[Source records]
Segment Open

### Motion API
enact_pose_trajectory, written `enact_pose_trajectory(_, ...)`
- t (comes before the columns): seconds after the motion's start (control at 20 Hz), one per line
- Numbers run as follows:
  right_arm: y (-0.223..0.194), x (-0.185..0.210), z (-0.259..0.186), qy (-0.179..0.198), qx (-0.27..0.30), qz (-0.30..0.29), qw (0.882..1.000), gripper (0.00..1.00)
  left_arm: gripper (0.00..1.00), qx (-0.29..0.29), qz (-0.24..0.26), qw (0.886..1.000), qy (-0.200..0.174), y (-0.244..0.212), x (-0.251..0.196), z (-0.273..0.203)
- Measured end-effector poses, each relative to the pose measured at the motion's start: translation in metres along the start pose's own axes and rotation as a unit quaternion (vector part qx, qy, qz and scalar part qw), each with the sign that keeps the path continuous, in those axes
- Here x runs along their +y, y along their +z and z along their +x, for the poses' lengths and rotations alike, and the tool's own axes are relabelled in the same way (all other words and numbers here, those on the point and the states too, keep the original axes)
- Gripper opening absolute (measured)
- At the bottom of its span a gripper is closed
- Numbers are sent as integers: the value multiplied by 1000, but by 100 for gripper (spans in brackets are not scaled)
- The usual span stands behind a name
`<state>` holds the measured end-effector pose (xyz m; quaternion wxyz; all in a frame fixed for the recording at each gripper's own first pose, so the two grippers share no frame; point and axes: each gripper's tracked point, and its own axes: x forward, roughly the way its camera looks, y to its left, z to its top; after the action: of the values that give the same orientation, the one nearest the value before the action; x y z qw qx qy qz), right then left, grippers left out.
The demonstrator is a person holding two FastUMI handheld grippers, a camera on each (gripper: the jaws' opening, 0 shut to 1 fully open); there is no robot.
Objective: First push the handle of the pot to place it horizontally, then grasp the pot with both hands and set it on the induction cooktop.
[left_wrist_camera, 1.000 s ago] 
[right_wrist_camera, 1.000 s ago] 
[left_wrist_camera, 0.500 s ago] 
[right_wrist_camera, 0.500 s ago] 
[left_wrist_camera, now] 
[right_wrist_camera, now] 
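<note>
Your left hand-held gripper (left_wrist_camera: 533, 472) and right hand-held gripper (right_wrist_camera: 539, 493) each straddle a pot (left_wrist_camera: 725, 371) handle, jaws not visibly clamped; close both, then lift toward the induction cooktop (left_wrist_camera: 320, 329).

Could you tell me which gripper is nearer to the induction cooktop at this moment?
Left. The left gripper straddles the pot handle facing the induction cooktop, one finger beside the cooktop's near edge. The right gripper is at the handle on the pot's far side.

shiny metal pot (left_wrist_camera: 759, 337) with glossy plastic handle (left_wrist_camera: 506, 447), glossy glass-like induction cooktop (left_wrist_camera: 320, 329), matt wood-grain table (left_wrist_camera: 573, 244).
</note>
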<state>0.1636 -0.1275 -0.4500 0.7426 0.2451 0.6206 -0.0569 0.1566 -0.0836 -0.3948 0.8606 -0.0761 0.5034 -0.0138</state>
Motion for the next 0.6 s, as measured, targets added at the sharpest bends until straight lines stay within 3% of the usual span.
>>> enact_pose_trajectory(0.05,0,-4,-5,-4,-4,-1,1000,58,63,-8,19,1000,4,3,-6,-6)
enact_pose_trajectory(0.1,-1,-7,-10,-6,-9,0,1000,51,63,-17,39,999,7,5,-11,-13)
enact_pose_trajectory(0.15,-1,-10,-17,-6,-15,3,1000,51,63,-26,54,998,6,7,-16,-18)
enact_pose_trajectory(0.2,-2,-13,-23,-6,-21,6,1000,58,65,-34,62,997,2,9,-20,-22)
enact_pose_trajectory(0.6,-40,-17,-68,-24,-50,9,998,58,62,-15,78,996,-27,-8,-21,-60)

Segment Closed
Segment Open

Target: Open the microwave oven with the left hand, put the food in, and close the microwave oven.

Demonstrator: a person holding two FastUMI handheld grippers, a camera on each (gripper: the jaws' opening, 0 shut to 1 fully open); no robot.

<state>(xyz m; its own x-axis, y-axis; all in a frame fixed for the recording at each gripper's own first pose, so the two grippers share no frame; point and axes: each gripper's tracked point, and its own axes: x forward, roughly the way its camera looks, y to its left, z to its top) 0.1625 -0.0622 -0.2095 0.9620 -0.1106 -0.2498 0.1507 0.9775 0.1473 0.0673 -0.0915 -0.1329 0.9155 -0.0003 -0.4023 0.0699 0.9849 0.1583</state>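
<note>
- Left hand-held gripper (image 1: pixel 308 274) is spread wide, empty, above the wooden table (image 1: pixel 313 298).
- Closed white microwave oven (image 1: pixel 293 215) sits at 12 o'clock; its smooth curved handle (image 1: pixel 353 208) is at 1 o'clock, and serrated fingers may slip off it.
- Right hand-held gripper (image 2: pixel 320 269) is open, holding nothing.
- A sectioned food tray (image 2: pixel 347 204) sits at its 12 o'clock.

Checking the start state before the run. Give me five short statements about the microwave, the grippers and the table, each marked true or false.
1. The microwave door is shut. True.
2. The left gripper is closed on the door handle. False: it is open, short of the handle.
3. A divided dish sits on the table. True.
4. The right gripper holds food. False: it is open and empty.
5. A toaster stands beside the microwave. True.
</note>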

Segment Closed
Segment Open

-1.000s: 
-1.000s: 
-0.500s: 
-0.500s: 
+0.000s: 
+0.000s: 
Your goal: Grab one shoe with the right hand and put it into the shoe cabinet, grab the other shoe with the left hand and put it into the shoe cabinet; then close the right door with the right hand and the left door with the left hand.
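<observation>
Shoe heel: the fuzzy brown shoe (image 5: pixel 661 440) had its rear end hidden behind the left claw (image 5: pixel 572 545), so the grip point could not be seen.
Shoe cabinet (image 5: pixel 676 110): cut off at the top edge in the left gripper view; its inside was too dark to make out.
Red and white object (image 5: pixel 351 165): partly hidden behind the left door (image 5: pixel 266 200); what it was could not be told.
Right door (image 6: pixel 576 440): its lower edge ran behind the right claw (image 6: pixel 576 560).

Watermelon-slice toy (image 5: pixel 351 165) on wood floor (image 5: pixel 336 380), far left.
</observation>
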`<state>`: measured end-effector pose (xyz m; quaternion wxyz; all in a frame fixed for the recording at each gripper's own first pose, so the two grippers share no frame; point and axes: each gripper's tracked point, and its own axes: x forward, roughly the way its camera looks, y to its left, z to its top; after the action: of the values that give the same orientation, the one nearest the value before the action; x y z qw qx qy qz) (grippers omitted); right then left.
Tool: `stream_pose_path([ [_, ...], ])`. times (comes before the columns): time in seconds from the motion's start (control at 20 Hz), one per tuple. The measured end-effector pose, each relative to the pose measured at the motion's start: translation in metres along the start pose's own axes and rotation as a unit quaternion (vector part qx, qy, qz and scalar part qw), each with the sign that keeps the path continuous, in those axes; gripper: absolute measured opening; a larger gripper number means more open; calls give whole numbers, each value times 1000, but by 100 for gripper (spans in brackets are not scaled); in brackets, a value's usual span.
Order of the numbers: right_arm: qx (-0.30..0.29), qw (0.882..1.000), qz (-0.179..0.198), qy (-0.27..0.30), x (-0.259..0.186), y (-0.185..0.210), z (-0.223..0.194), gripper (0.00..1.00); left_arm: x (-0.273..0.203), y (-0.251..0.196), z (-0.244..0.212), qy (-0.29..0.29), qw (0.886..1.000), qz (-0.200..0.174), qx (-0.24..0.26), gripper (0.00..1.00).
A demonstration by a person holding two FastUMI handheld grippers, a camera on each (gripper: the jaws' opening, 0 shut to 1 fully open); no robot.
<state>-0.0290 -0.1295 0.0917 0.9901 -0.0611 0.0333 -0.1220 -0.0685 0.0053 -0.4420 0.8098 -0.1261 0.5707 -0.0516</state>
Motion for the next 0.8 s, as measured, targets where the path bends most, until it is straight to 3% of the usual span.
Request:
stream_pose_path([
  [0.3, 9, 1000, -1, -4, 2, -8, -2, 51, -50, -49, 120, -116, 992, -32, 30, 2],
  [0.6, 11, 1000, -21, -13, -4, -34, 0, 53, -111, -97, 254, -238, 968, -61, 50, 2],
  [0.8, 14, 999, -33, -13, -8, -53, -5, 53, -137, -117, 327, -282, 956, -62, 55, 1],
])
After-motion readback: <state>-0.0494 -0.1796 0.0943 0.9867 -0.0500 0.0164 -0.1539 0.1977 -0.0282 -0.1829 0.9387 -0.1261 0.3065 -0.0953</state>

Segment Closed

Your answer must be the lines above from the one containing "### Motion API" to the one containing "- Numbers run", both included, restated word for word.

### Motion API
enact_pose_trajectory, written `enact_pose_trajectory(_, ...)`
- t (comes before the columns): seconds after the motion's start (control at 20 Hz), one per line
- Numbers run as follows:

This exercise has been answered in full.